How to complete this task:
From the data below, retype exactly the lines starting with the one that contains "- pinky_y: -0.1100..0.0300" and ending with the one that contains "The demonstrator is", both included.

Data extract:
►
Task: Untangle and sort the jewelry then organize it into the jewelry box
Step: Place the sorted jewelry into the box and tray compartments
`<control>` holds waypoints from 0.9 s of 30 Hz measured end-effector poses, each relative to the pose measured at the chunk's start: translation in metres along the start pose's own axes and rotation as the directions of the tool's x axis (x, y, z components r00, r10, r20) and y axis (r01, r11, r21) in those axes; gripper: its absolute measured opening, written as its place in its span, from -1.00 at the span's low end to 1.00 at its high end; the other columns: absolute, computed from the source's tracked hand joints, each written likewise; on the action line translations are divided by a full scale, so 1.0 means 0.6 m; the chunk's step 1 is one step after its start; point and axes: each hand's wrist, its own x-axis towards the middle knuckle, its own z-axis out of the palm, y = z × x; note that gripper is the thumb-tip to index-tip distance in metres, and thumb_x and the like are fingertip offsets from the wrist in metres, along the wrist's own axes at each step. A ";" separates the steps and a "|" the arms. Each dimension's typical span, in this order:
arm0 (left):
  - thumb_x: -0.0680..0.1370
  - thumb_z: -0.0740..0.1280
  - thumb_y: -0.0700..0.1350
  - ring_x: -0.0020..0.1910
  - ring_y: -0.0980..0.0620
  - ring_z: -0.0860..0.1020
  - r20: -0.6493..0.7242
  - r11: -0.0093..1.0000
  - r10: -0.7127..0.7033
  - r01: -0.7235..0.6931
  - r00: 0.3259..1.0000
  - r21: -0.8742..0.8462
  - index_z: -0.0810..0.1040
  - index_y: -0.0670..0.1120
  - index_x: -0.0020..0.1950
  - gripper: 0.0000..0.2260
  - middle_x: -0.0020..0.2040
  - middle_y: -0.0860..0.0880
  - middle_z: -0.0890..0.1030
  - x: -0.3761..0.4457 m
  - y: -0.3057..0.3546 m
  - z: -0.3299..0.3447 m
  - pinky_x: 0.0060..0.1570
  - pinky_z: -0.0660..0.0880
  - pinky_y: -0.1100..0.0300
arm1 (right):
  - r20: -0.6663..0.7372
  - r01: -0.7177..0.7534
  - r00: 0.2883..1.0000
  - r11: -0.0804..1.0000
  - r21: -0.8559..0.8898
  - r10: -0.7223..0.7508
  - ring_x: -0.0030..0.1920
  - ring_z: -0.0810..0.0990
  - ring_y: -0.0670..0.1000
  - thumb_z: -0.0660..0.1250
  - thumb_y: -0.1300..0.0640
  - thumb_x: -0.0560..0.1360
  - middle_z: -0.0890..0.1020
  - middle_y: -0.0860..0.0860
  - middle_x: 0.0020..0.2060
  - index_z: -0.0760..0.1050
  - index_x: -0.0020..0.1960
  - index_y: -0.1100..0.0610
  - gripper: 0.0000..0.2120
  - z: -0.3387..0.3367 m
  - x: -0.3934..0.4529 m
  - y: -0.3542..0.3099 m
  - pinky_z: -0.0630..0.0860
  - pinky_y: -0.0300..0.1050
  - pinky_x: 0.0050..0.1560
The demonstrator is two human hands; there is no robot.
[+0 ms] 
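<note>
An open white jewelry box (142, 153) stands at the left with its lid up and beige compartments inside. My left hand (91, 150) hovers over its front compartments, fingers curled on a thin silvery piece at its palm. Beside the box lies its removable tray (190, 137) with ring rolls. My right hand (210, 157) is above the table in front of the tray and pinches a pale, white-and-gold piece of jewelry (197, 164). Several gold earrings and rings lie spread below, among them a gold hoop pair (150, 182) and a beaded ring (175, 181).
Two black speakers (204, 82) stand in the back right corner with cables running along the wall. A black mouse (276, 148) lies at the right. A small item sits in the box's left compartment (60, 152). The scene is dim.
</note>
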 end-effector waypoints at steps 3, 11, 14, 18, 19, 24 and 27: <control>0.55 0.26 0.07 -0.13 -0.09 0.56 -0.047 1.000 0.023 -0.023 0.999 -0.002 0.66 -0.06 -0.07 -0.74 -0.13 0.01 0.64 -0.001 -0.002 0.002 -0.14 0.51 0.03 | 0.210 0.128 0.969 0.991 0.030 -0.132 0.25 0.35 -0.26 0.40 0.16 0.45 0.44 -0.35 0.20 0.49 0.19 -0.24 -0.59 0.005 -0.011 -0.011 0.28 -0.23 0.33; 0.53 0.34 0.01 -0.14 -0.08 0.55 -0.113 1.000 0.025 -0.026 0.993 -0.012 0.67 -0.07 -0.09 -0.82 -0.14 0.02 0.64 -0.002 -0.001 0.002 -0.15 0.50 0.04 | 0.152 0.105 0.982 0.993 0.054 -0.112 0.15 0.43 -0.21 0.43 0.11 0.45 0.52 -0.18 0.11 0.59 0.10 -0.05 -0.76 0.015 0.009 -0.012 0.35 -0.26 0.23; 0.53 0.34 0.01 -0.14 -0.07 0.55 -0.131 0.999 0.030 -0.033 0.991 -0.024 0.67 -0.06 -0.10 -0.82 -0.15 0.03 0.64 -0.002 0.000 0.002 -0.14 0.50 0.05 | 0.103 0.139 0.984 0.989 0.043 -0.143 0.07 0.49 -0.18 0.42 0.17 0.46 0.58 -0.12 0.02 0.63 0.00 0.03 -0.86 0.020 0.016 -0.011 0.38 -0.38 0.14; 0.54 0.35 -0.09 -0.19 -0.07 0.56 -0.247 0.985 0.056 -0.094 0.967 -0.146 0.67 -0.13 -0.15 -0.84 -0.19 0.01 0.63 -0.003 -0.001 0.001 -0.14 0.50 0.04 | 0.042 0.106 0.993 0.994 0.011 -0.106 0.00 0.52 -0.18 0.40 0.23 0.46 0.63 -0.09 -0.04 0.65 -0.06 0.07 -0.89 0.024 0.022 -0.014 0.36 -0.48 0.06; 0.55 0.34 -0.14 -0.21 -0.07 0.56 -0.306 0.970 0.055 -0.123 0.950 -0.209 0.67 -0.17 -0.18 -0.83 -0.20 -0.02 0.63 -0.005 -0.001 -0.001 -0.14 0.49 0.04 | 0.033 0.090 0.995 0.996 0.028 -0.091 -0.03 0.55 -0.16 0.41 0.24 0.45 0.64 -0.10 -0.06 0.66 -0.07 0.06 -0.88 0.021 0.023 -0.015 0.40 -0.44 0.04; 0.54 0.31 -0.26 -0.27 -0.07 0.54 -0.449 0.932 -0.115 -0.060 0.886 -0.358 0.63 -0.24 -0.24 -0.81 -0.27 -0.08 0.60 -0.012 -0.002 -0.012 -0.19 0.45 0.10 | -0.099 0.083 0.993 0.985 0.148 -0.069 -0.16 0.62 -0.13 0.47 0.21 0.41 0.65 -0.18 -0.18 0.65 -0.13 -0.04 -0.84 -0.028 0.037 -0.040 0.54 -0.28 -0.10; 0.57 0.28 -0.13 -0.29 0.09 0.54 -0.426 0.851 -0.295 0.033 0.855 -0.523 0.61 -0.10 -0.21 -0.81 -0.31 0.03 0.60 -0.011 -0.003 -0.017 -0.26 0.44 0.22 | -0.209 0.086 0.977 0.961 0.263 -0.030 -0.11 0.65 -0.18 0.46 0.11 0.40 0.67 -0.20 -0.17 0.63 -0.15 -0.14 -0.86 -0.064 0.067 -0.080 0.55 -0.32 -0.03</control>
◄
Exercise solution:
  - pinky_y: -0.1100..0.0300
arm1 (right):
  - r20: -0.6663..0.7372
  - r01: -0.7177..0.7534
  - r00: 0.2883..1.0000
  - r11: -0.0804..1.0000
  - r21: -0.8559..0.8898
  - r10: -0.7223..0.7508
  - ring_x: -0.0030..0.1920
  - ring_z: -0.0810..0.0990
  - ring_y: -0.0670..0.1000
  - thumb_z: -0.0660..0.1250
  - thumb_y: -0.1300..0.0640
  - thumb_x: -0.0560..0.1360
  - middle_z: -0.0890..0.1020
  - middle_y: -0.0860..0.0860
  - middle_x: 0.0020..0.2060
  - index_z: -0.0760..0.1050
  - index_x: -0.0020..0.1960
  - index_y: -0.1100..0.0610
  - gripper: 0.0000..0.2120
  - z: -0.3387..0.3367 m
  - x: -0.3934..0.4529 m
  - y: -0.3542..0.3099 m
  - pinky_z: -0.0630..0.0860
  - pinky_y: -0.0300..0.1050
  - pinky_x: 0.0050..0.1560
The demonstrator is two human hands; there is no robot.

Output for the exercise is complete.